Task instructions:
The task calls for the lines below from the line with "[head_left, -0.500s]" to the line with "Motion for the", both ends included, copied exactly, without any pictures.

Exercise input:
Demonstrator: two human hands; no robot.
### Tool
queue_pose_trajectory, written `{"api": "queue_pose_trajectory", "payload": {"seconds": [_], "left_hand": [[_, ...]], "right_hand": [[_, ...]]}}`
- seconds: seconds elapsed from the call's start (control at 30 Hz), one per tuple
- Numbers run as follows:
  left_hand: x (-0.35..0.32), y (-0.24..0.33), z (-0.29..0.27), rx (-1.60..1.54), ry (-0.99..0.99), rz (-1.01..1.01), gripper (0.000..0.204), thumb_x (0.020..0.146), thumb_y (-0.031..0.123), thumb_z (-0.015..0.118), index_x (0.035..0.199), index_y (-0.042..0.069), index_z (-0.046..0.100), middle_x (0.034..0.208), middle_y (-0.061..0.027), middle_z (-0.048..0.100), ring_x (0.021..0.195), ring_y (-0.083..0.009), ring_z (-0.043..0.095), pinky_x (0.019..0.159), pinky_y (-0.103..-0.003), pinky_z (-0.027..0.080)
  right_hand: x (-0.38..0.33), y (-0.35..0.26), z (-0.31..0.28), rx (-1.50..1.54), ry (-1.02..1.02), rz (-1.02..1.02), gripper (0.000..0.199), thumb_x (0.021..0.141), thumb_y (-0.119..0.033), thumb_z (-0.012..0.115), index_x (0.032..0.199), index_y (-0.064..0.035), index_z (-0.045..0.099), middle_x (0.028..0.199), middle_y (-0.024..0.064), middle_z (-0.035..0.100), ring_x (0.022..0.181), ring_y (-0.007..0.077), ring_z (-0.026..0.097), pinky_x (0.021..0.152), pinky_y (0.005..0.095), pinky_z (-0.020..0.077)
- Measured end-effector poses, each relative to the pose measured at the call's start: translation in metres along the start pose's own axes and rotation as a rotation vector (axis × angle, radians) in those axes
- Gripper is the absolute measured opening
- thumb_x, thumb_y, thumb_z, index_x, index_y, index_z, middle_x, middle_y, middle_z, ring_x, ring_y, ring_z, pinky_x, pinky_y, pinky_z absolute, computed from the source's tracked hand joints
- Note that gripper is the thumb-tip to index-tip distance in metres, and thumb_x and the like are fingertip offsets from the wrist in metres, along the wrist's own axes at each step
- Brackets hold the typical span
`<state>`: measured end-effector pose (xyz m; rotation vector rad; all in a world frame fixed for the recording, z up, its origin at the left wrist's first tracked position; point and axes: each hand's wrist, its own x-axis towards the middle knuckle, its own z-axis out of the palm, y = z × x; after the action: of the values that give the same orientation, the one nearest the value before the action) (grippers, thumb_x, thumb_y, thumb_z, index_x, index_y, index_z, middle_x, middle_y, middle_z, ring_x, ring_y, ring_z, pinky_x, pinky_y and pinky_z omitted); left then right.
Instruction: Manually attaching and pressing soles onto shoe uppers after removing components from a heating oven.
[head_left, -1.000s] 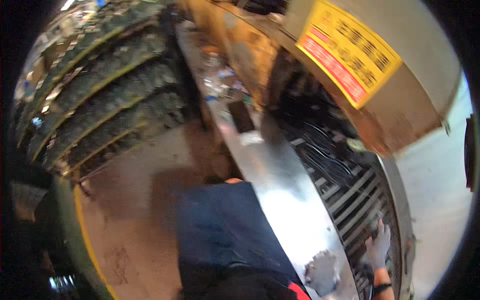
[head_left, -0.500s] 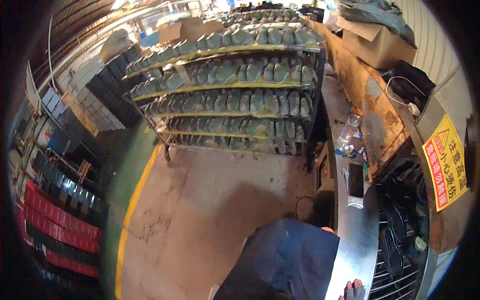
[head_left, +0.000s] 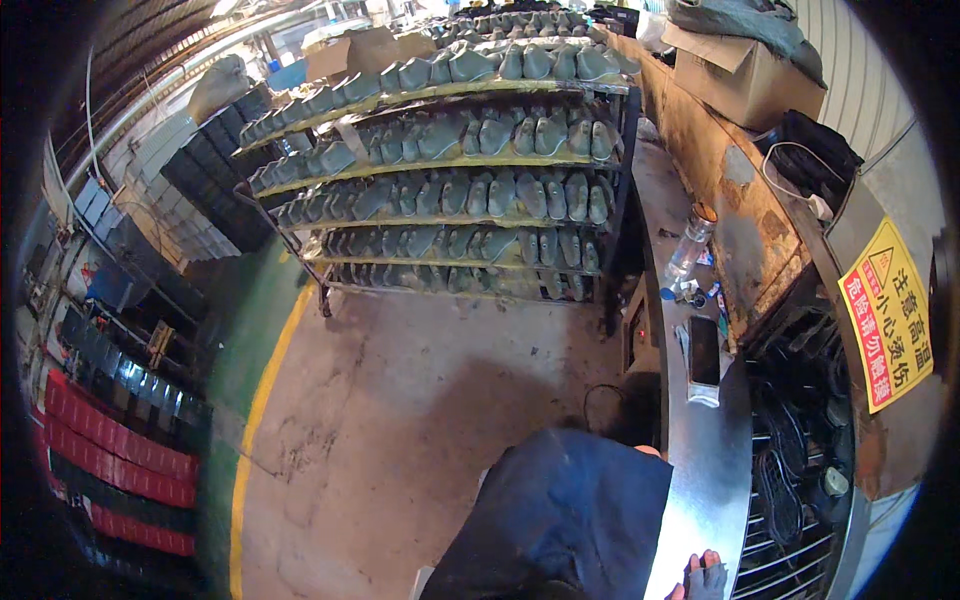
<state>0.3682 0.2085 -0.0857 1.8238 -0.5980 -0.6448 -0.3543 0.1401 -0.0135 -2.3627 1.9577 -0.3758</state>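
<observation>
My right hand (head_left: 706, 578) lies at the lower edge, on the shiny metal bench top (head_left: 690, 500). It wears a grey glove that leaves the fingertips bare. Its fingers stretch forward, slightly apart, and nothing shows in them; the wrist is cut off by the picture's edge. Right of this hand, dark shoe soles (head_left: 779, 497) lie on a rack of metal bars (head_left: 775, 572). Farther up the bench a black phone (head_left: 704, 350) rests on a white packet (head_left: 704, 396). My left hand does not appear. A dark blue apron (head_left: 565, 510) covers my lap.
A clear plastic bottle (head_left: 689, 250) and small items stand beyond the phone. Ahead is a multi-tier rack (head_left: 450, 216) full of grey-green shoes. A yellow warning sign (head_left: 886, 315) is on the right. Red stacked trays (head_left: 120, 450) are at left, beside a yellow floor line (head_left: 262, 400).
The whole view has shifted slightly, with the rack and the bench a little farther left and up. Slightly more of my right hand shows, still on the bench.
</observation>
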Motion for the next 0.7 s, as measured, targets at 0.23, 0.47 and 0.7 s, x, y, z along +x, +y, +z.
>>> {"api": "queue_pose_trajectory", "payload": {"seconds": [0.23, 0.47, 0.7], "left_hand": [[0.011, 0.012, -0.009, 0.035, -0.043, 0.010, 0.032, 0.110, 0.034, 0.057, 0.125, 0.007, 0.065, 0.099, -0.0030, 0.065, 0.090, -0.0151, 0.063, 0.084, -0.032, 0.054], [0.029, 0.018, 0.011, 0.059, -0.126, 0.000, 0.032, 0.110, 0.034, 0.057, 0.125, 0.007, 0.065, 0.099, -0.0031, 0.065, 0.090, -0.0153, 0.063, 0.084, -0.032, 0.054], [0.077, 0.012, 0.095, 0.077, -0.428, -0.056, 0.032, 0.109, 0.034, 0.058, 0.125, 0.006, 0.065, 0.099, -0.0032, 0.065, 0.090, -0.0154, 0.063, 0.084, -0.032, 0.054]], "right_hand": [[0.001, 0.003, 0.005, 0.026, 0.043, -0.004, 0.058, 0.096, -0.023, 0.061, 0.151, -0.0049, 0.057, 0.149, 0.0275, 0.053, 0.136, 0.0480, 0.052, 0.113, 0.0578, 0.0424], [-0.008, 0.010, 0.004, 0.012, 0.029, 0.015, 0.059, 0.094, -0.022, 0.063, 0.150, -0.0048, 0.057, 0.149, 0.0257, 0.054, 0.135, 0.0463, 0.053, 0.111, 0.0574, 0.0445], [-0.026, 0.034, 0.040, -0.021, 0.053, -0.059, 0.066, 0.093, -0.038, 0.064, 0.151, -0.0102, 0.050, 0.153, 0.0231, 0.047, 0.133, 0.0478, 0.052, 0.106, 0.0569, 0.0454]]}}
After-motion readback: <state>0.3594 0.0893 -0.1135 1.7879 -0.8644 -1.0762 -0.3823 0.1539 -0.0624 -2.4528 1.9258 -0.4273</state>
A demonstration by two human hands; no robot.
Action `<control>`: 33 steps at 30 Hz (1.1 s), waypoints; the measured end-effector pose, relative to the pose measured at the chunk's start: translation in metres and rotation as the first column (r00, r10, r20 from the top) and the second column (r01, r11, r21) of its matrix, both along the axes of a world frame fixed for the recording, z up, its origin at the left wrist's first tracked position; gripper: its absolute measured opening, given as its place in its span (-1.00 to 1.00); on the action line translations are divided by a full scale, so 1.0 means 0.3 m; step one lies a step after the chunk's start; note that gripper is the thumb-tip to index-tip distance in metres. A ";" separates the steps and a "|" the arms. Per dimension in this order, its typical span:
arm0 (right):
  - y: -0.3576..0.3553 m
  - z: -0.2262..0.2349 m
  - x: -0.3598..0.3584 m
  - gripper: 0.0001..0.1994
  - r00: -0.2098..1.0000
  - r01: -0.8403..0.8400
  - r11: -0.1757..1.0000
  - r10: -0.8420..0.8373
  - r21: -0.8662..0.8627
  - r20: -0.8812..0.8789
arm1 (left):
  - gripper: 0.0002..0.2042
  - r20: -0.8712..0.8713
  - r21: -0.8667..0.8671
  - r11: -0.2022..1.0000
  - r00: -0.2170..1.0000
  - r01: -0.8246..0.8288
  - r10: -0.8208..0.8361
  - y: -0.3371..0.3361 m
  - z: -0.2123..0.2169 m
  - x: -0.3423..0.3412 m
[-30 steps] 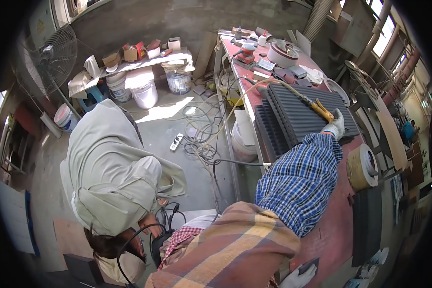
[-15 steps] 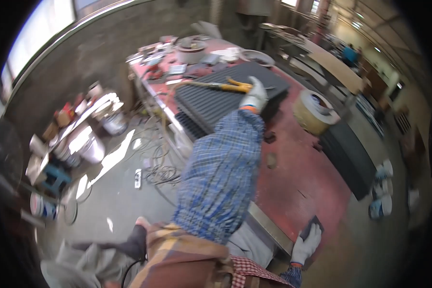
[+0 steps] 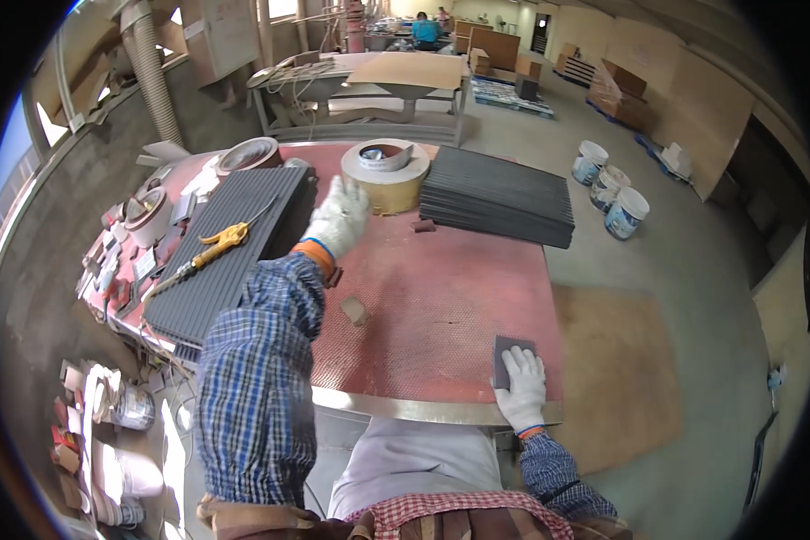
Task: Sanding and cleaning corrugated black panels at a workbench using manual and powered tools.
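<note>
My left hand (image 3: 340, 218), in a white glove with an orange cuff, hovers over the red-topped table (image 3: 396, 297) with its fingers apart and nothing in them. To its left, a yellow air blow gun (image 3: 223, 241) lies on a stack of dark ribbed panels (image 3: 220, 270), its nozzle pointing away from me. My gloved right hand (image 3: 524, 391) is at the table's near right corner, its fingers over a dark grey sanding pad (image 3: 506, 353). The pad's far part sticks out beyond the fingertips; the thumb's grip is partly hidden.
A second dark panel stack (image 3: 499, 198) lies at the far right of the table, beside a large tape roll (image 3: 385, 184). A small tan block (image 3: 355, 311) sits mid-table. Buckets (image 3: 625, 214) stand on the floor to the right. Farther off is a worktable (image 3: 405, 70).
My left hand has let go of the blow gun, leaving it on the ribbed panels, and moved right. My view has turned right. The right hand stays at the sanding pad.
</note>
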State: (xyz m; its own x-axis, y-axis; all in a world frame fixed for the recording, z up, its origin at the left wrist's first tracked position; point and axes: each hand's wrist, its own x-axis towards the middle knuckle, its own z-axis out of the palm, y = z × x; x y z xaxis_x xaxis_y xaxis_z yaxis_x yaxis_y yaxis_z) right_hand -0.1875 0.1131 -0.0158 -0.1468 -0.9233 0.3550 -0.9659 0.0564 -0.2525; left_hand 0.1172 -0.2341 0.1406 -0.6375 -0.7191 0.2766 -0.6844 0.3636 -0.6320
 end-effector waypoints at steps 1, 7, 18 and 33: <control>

Exercise answer:
[head_left, -0.500s] 
[head_left, +0.000s] 
<state>0.3682 0.2085 -0.0857 1.8238 -0.5980 -0.6448 -0.3543 0.1401 -0.0135 -2.3627 1.9577 -0.3758</state>
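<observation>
My right hand (head_left: 706, 578) lies at the lower edge, on the shiny metal bench top (head_left: 690, 500). It wears a grey glove that leaves the fingertips bare. Its fingers stretch forward, slightly apart, and nothing shows in them; the wrist is cut off by the picture's edge. Right of this hand, dark shoe soles (head_left: 779, 497) lie on a rack of metal bars (head_left: 775, 572). Farther up the bench a black phone (head_left: 704, 350) rests on a white packet (head_left: 704, 396). My left hand does not appear. A dark blue apron (head_left: 565, 510) covers my lap.
A clear plastic bottle (head_left: 689, 250) and small items stand beyond the phone. Ahead is a multi-tier rack (head_left: 450, 216) full of grey-green shoes. A yellow warning sign (head_left: 886, 315) is on the right. Red stacked trays (head_left: 120, 450) are at left, beside a yellow floor line (head_left: 262, 400).
The whole view has shifted slightly, with the rack and the bench a little farther left and up. Slightly more of my right hand shows, still on the bench.
</observation>
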Motion for the next 0.7 s, as measured, targets at 0.23, 0.47 and 0.7 s, x, y, z along +x, +y, +z.

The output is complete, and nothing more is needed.